同国では先週、全国的なロックダウンが解除されたものの、感染率はなお高く、さらなる規制緩和は難しいと政府は述べている。
そのため、劇場や映画館、バーやレストランなどは依然として休業している。また、午後8時から翌午前6時までの夜間外出禁止も続いている。
夜間外出禁止はクリスマス・イヴの24日には一時的に解除されたが、大みそかの31日には解除されないという。
フランスではこれまでに250万件以上の感染が報告されており、6万2000人超が亡くなっている。
変異種について分かっていること
この変異種は9月にイングランドで発見された。
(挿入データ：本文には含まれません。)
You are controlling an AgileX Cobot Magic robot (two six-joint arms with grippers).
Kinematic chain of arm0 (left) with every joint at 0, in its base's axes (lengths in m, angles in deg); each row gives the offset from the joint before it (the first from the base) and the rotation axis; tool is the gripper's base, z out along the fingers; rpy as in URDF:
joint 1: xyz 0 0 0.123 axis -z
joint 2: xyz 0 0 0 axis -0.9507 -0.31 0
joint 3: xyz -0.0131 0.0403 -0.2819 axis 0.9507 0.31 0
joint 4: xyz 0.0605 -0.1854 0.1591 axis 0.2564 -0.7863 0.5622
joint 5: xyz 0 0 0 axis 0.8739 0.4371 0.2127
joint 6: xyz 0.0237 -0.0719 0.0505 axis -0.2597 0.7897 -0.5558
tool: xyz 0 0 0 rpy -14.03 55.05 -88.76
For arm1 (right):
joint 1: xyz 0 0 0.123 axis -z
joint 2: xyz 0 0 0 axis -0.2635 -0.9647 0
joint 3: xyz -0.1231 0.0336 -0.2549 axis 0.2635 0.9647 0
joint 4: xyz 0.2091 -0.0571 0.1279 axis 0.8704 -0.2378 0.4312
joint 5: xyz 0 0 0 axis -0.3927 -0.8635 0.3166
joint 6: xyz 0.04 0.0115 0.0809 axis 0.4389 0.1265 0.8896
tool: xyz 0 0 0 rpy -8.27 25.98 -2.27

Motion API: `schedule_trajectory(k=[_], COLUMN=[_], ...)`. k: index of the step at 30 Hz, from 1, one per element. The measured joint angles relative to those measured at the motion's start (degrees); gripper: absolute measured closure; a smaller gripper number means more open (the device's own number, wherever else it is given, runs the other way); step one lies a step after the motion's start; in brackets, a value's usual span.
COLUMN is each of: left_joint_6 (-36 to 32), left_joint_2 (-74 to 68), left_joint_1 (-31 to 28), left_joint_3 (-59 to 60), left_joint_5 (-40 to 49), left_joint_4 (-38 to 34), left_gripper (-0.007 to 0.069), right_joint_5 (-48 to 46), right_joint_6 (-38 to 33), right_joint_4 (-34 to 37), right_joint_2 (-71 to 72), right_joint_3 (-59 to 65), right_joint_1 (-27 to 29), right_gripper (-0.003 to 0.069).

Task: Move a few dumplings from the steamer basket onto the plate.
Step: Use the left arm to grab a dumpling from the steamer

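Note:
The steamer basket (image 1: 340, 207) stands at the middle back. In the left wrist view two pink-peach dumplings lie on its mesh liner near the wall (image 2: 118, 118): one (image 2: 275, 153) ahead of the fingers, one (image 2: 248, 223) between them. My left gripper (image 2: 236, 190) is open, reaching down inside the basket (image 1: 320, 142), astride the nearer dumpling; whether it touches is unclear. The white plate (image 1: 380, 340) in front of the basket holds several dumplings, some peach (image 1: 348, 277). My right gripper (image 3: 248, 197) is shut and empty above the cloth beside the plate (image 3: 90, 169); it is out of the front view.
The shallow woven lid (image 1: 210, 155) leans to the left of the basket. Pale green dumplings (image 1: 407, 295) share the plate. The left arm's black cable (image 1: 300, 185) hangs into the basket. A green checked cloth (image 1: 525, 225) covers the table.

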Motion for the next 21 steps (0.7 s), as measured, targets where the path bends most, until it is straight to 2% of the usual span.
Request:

ここ数週間、イングランド東部や南東部、ロンドンなどで急速に感染が広がっている原因とされている。
国家統計局(ONS)によると、現在、これらの地域で陽性が判明した人の3分の2がこの変異種にかかっていると推測されている。
今回の変異種は、次の3点がみられることから注目を集めている。
- 新型ウイルスの他の変異種と急速に入れ替わっている
- 新型ウイルスの重要と思われる部分に影響を与える変異をしている
- 変異の一部は新型ウイルスの感染力を強めることが研究で確認されている
これらは、ウイルスがより広がりやすいことを示している。
一方で、この変異種の危険度が高いかどうか、最近開発されたワクチンが有効かどうかについては、まだ証拠がないと専門家は説明している。
世界各国のウイルス検体の遺伝子コードをモニタリングしているネクストストレインによると、オーストラリアやデンマークで発見された変異種もイギリスから来たものだという。オランダでもこの変異種による感染者が発見された。
日本の厚生労働省は25日、国内でこの変異種の感染者が5人確認されたと発表した。いずれもイギリスに滞在歴があるという。